Tangan sang pemimpin negeri ini tengah menggendong kucing kesayangannya. Ia tersenyum menatap layar transparan yang memperlihatkan kehancuran wilayahnya sendiri, Jawa Tengah.

"Yah, setidaknya aku tak dapat rugi," ucapnya santai, tangannya terus mengelus bulu-bulu halus kucing putihnya.

"Lihat, Nona! Pasukan kita diserang!"

Presiden Ravelia kembali menolehkan kepala, matanya menatap tajam layar virtual itu.

"Kaparat! Pasukan militer goblok!"

Ravelia bangkit dari duduknya, dengan kasar ia lepas gendongan kucingnya.

"Yang mulia, beberapa pasukan Proletar dan revolusioner ternyata bekerja sama, kita bisa kalah yang mulia." Seorang gadis dengan kacamata memasuki ruang tekhnologi.

"Kalah? Mereka kerja sama? Astaga, Tuhan! Aku pemimpin negeri kalau kau lupa, tidak ada yang bisa mengalahkan ku. Panggil Bimasakti."

Tidak sampai 5 menit Presiden Ravelia menunggu kedatangan aduk kandungannya itu.

"Ya, Kak?" Bima menatap datar kakaknya.

"Kita buat perjanjian. Zera akan kembali pulang ke Kalimantan. Tapi, dengan satu syarat."

Bima bergeming, ia sudah tahu makna senyuman manis di bibir Kakaknya itu, senyuman licik.

"Aku, aku tak bisa." Bima membalikkan badan, membelakangi Kakaknya.

"Oh, kalau begitu baik. Kita lihat sampai mana si penyakit jantung itu bertahan hidup, bisa jadi dua jam ke depan dia mati karena dibawa Jericho. Bisa jadi sekarang dia sudah mati dengan jantung yang busuk dan-"

"Cukup, Kak!
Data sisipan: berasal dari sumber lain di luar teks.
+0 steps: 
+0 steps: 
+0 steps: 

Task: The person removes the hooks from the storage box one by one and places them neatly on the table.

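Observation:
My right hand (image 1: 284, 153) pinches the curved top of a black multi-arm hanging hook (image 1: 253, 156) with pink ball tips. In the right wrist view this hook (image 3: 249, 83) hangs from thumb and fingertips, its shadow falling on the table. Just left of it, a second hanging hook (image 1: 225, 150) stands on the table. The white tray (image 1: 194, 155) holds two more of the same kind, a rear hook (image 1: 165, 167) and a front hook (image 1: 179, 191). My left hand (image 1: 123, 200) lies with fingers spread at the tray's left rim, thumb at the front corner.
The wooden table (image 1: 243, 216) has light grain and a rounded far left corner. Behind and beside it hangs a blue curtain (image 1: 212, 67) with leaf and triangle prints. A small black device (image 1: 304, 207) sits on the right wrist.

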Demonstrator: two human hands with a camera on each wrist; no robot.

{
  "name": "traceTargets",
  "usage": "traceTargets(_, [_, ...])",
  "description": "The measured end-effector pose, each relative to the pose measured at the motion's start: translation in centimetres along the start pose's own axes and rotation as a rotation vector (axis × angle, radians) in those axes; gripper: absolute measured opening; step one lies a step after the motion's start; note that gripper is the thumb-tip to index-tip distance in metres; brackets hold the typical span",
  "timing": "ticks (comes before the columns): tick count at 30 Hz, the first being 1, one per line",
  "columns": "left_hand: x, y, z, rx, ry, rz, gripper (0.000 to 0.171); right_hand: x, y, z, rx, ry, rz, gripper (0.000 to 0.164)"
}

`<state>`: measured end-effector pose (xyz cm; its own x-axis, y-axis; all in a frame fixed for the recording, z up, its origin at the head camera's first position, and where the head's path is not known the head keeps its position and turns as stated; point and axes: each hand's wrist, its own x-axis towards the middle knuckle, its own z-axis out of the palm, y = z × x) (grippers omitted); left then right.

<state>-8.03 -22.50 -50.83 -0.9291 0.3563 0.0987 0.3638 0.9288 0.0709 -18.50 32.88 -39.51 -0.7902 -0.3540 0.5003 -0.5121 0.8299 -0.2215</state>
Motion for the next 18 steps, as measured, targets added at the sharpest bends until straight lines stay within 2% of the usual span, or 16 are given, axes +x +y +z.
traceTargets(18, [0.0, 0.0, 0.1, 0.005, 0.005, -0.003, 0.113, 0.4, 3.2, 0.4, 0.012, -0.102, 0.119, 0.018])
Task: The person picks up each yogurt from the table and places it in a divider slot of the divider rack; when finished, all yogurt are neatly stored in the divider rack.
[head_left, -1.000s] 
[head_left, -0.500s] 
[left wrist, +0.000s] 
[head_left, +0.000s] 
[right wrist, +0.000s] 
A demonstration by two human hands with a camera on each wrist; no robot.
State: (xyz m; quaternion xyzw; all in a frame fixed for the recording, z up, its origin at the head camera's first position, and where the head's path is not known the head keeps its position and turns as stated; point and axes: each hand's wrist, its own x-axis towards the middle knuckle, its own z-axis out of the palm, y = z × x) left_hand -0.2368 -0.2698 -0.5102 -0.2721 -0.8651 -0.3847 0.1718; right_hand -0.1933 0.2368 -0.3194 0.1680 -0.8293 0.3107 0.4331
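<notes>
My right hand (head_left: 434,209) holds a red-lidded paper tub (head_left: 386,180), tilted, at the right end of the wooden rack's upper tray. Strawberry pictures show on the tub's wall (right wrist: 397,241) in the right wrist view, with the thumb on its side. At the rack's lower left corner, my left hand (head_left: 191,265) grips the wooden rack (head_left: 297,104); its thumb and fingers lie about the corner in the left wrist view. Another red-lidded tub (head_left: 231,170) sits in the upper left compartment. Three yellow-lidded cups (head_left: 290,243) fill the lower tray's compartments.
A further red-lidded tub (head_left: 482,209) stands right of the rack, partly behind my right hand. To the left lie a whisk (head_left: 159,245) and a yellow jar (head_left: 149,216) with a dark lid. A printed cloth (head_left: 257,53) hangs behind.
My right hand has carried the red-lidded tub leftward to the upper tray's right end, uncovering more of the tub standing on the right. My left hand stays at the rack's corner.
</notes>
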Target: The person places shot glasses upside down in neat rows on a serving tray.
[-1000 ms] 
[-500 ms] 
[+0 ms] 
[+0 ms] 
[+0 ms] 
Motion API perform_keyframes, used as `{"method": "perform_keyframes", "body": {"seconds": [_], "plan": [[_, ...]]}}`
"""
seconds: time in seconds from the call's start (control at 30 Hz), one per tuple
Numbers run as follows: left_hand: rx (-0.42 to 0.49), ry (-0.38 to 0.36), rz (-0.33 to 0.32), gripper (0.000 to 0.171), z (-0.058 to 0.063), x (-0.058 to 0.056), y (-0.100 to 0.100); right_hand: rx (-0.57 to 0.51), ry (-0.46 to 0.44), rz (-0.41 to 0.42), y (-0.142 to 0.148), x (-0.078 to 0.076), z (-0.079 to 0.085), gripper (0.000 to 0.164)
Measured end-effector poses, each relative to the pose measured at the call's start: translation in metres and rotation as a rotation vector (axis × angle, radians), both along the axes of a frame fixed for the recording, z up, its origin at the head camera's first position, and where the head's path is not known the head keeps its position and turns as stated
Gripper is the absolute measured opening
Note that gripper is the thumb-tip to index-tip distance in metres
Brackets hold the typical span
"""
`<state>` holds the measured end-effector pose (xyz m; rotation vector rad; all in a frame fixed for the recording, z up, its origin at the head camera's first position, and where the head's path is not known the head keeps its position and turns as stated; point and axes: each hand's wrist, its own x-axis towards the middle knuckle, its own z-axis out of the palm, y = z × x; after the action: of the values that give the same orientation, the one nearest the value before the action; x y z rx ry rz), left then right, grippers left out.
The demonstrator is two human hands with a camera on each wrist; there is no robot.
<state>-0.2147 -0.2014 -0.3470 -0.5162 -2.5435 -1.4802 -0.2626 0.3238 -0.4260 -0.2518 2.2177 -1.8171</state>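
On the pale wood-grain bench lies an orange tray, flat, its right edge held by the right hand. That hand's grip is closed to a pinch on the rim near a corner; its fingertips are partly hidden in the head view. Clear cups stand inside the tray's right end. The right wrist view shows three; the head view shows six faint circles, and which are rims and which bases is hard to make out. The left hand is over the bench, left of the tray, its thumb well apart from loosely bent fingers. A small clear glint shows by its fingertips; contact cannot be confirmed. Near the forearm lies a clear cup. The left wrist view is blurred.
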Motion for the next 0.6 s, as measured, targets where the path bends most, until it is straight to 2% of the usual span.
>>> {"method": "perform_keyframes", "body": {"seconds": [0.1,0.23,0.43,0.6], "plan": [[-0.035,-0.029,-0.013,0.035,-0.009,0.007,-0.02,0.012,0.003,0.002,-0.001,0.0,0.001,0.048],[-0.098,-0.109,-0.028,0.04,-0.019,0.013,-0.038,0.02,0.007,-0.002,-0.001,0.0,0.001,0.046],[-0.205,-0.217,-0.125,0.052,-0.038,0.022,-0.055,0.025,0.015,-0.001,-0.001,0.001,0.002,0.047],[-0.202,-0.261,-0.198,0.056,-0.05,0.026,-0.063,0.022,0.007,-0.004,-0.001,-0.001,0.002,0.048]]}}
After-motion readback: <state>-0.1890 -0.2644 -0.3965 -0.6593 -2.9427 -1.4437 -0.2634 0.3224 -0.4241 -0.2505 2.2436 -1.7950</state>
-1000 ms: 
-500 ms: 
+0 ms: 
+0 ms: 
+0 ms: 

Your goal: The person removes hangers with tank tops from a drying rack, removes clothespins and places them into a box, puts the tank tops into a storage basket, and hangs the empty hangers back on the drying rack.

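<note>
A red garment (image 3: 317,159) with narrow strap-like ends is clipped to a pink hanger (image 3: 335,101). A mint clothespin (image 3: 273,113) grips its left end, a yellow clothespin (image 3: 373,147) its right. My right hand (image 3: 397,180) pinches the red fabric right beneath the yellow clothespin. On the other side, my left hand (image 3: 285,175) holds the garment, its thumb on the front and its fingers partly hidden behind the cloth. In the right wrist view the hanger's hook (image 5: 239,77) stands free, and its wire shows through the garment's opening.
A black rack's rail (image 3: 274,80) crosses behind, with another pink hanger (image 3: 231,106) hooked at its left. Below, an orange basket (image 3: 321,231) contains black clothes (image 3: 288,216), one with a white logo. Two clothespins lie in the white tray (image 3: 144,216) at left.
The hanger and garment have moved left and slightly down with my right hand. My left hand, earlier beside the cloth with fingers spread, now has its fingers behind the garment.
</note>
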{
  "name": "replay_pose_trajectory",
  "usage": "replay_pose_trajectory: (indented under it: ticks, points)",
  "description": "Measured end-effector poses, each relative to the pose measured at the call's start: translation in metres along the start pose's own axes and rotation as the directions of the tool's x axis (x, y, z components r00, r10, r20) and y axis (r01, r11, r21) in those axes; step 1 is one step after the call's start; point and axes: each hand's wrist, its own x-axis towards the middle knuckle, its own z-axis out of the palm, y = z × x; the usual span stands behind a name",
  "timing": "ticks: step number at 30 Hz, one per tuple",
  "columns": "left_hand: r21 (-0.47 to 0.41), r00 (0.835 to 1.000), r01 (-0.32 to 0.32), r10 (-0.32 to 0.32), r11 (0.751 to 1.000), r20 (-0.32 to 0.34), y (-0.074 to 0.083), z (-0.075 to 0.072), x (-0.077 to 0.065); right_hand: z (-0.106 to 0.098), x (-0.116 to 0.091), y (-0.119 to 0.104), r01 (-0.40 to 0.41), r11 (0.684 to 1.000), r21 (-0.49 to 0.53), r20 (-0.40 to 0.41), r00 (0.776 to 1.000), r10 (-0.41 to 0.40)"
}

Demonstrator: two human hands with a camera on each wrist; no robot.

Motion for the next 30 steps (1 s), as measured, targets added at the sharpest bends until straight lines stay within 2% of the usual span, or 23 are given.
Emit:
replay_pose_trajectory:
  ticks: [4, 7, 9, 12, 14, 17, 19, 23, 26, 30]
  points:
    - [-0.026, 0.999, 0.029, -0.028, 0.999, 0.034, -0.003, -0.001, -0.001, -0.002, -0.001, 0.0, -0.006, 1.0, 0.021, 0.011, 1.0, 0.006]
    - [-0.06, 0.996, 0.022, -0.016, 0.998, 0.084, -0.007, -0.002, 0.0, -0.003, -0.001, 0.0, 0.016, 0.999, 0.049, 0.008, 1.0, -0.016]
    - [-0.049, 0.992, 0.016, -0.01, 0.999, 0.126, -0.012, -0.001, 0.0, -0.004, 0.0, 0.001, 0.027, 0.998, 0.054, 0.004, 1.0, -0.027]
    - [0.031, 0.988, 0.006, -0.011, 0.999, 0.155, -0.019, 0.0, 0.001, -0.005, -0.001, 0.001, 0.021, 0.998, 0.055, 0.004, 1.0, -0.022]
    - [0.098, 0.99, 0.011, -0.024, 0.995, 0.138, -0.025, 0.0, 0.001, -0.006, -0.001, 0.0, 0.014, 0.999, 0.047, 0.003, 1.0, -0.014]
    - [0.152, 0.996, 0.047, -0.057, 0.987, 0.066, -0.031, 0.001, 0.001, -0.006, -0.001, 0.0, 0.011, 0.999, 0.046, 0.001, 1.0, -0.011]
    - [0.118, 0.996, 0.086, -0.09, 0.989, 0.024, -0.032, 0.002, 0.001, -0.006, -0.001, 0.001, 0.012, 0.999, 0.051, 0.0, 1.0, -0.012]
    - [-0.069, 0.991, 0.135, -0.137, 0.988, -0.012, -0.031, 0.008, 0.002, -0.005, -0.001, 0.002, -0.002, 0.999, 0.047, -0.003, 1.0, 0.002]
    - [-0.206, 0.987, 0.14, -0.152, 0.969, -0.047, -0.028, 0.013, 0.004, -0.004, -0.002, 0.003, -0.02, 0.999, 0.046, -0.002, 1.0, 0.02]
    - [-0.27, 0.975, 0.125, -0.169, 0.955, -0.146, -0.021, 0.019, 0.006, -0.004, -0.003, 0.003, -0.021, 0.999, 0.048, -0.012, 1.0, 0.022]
Akan ku beri tahu keputusannya lusa." Bima melangkahkan kakinya dengan cara dilebarkan, ia sudah tak tahan mendengar kalimat yang membuat telinganya panas.

"Oh begitu? Ternyata adikku mulai jatuh cinta, cih! Rendah sekali seleranya? Masa jatuh cinta dengan gadis berpenyakitan?"

Ravelia tertawa mencemooh, ia menggelengkan kepalanya.

"Kita lihat permainan ini, bisakah Jericho hidup survival di hutan-hutan? Dengan binatang buas yang lapar, dan jantung Zera yang mulai memburuk? Oh, sudahlah, mereka pasti mati ditangan ku."

Seorang prajurit tersenyum kecil mendengar kalimat Presiden itu yang merendahkan nama Jericko.

"Tapi, yang mulia. Saya khawatir kalau Jericho lah yang akan memenangkan perm-"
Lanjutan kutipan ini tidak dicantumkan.